The calculation diagram decomposes the complex calculation process , Use intermediate nodes to represent the operation , Place the intermediate calculation result on the arrow of the node ( edge ) On , Other nodes pointing to the middle node represent constants or variables .
- The calculation chart supports local calculation , The intermediate result is calculated , So in the process of calculating the derivative, we can keep the intermediate result , Calculate the local derivative , Then pass it to the next layer
- From left to right, the calculation diagram shows the forward propagation formula of neural network , So we can see the error back propagation from the calculation diagram , That is, the calculation diagram is viewed from right to left .

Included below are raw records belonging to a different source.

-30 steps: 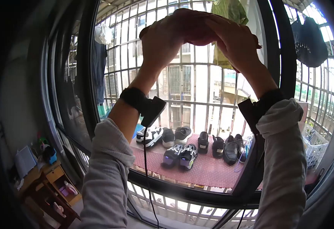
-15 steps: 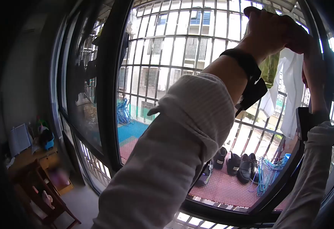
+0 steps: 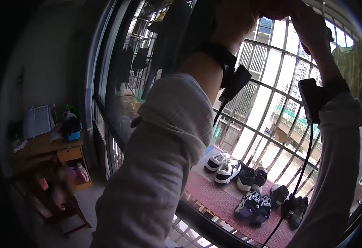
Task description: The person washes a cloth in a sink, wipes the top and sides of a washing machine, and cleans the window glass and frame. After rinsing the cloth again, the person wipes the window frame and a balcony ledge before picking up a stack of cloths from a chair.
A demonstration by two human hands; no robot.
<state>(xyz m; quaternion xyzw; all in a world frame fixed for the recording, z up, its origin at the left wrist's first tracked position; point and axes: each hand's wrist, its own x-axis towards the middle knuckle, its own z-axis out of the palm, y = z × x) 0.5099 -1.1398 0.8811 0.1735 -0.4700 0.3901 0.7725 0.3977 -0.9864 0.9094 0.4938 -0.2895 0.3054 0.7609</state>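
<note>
My left hand (image 3: 236, 18) is raised to the top edge of the view, a black band and a small black box on its wrist. Close by, my right hand (image 3: 309, 27) reaches up from the right, also with a black box strapped at the wrist. Their fingers meet near the upper edge, curled and partly cut off; what lies between them I cannot make out. Behind my left forearm stands the dark upright of the window frame (image 3: 199, 25). Beyond both arms is the metal window grille (image 3: 286, 97).
White-and-black sneakers (image 3: 228, 169) and several dark shoes (image 3: 253, 206) stand on a red mat (image 3: 207, 192) beyond the window. An olive garment (image 3: 352, 68) hangs at the right. At lower left are a wooden desk (image 3: 44, 146) and a wooden chair (image 3: 71, 217).
The view has shifted, bringing the sneakers into sight. Both hands appear farther left and higher in the picture, still close together. The dark window upright now appears farther right.
</note>
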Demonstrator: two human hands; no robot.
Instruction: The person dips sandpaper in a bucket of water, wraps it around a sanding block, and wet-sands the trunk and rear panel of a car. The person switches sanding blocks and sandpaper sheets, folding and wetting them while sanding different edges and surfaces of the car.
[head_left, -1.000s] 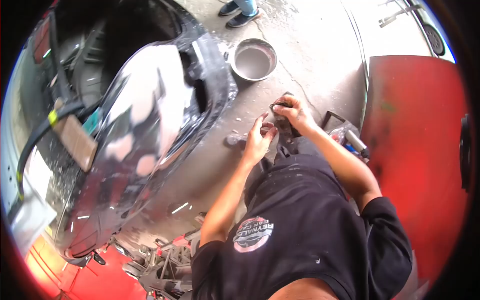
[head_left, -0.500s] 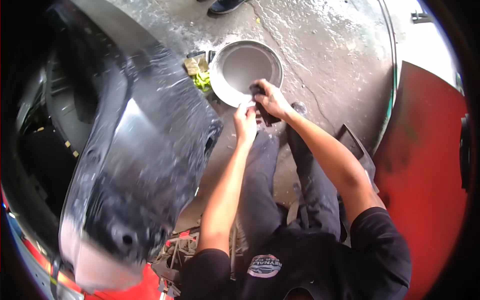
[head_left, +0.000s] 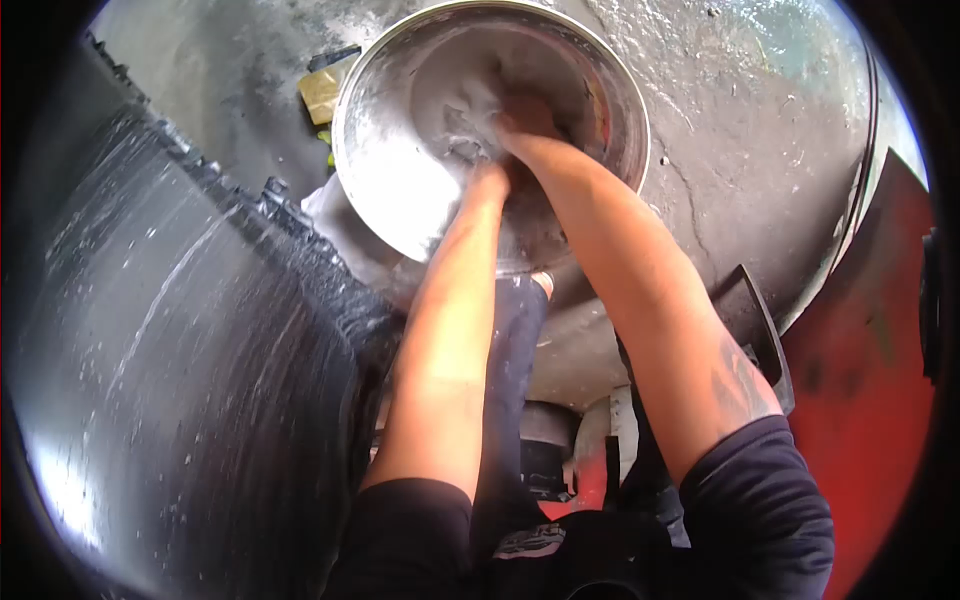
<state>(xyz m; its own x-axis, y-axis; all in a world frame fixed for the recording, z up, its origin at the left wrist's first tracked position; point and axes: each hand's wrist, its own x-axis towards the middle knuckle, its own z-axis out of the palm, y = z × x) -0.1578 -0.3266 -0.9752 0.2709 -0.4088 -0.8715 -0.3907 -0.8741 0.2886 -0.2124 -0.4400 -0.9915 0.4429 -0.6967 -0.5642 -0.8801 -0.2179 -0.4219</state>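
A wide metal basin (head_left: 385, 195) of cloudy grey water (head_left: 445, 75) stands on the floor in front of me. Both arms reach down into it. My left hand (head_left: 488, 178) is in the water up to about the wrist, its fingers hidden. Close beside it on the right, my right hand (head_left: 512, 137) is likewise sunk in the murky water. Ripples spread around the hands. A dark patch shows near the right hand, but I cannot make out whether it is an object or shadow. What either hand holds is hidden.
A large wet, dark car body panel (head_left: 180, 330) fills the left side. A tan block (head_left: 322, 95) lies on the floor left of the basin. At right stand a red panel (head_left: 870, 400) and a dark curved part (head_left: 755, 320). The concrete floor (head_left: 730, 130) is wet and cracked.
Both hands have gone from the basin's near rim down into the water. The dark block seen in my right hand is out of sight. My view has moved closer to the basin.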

- The local derivative of the addition in the calculation graph is 1; The local derivative of multiplication is another factor ;
The forward model uses the chain rule to calculate the intermediate result of the gradient W For each dimension of , The intermediate process of using chain rule to calculate gradient in reverse mode only involves Z For each dimension of . Therefore, when the output dimension is much smaller than the input dimension, the back propagation algorithm should be used .
tensorflow The calculation diagram is divided into static calculation diagram 、 Dynamic calculation diagram and Autograph
- Static calculation diagram : First use TensorFlow Definition of various operators to create a complete calculation diagram , And then open a conversation Session, Perform the calculation diagram explicitly . Once defined , It can't be changed any more .
- Dynamic calculation diagram : Every time you use an operator , This operator will be automatically added to the default calculation diagram , No need to start session, Directly execute to get the result . Convenient debugging , You can change .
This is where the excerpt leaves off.